• Collected data:
══════════════════════════════

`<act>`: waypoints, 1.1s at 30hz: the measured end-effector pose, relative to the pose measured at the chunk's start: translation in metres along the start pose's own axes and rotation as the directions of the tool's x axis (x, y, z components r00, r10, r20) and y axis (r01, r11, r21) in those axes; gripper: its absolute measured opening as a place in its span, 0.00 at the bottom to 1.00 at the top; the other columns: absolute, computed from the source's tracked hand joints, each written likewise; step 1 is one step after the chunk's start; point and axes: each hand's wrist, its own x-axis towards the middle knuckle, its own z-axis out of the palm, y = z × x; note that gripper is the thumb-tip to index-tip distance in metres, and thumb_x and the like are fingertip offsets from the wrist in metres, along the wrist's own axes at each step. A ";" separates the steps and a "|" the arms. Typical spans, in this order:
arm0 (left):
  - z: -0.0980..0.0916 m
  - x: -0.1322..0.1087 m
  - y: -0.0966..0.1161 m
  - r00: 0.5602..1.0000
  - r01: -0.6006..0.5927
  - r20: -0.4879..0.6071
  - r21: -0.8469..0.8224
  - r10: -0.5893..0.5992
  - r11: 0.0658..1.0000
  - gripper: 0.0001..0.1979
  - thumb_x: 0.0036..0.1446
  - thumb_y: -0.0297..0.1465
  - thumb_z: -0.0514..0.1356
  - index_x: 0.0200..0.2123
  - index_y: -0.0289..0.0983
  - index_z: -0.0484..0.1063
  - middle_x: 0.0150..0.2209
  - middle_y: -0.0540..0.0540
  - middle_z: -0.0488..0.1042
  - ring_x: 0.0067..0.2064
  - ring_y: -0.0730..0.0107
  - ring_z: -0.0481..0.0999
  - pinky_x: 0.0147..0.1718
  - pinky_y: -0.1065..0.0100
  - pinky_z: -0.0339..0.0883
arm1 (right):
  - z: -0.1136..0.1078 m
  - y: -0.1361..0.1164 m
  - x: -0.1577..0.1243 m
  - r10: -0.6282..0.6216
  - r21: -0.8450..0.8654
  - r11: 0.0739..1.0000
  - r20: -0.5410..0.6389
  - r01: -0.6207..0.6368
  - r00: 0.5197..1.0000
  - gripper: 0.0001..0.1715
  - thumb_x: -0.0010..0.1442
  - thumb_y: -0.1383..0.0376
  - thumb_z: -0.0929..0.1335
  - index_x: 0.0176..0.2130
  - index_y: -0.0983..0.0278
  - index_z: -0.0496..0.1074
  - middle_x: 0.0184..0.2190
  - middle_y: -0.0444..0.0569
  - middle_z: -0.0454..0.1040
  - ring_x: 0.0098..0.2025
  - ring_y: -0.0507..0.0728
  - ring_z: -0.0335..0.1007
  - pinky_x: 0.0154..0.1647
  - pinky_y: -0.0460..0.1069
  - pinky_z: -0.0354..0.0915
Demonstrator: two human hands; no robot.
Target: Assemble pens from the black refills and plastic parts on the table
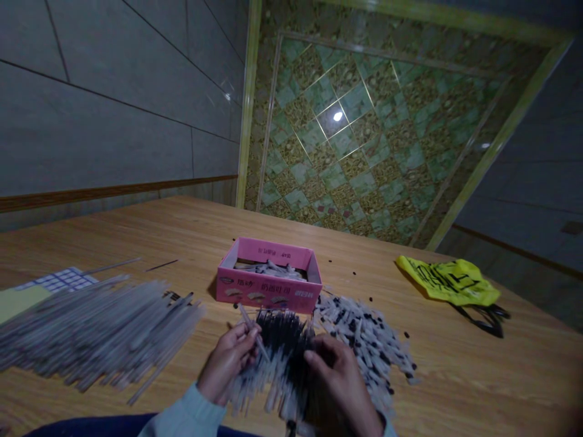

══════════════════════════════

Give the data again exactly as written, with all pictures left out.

• Your response:
`<act>`: waypoints, 1.1s at 30hz: the measured end-effector pose, relative to the pose measured at the chunk's start: translation in metres along the start pose's own axes and rotation as the directions of the tool's x axis (x, y, z components r00, r10, r20) and y axis (r01, r11, r21) in those axes; gripper: its absolute measured opening as a place in its span, 0.00 at the bottom to 1.00 at the top; the other columns: absolute, computed from the source's tracked hand joints, each written likewise; step 1 is one step after the chunk's start; point and axes: each hand's wrist, its own x-axis towards the middle knuckle, its own z-axis out of the palm, y = z × x; note that gripper is the thumb-tip to index-tip distance in metres, and thumb_x and the like are fingertip offsets from the wrist in metres, along the wrist's own axes at each step. A ";" separates the steps and a "|" the arms. Typical spans, in this order:
arm0 (left):
  - z: -0.0980..0.0916 m
  - x: -0.1322..0.1087 m
  - y: -0.0966..0.1161 m
  - r00: 0.5602..1.0000
  - r01: -0.6006..0.5927
  - r20: -0.4879..0.6071
  - r21: -0.8469..0.8224
  - r10: -0.5893..0.5992
  - r11: 0.0658..1.0000
  - gripper: 0.0001..0.1979
  - thumb_x: 0.0036..0.1446
  - thumb_y: -0.0297..0.1465
  - thumb_z: -0.0514..0.1356
  - index_x: 0.0200..0.2123
  - index_y: -0.0289..0.0983
  - index_z: -0.0484..0.1063
  - middle_x: 0.0150..0.2209
  - middle_y: -0.0540..0.0540
  - middle_z: -0.0488..0.1042
  - ring_x: 0.0067..0.2064
  - ring_y: -0.0730..0.0107
  - ring_z: -0.0481..0.0999
  - pinky_x: 0.0147..0.1718
  - pinky_y: -0.1065..0.0100
  - pinky_z: -0.0339..0.0883
arm1 (right):
  - z: -0.1136..0.1078 m
  - y: -0.1361..0.1164 m
  - x: -0.1577..0.1243 m
  - r10: -0.6282..0.6216
  - r21: -0.8450..0.8654
  - r11: 0.0739..1.0000
  - r20: -0.5410..0.6389
  - r01: -0.6207..0.6368
  - r00: 0.5197..1.0000
  - gripper: 0.0001..0.1715
  - thumb_x: -0.0010..0.1442
  - thumb_y: -0.1383..0.0376
  - thumb_z: -0.0929..0.1335
  - index_x: 0.0176..0.2130
  - index_y: -0.0983..0.0278
  - index_z: -0.0496..0.1074
  - middle_x: 0.0184..0.2190
  - middle_y: -0.0444..0.0569
  - middle_z: -0.0454..0.1040
  - ring_x: 0.0098..0.2025
  - ring_y: -0.0507..0.0728
  - ring_z: -0.0335..0.1007
  - pinky_x: 0.0154..0.1647
  - pinky_y: -0.0460..0.1069
  - pinky_z: -0.0354..0.0915
Demonstrator: two human hands; no robot.
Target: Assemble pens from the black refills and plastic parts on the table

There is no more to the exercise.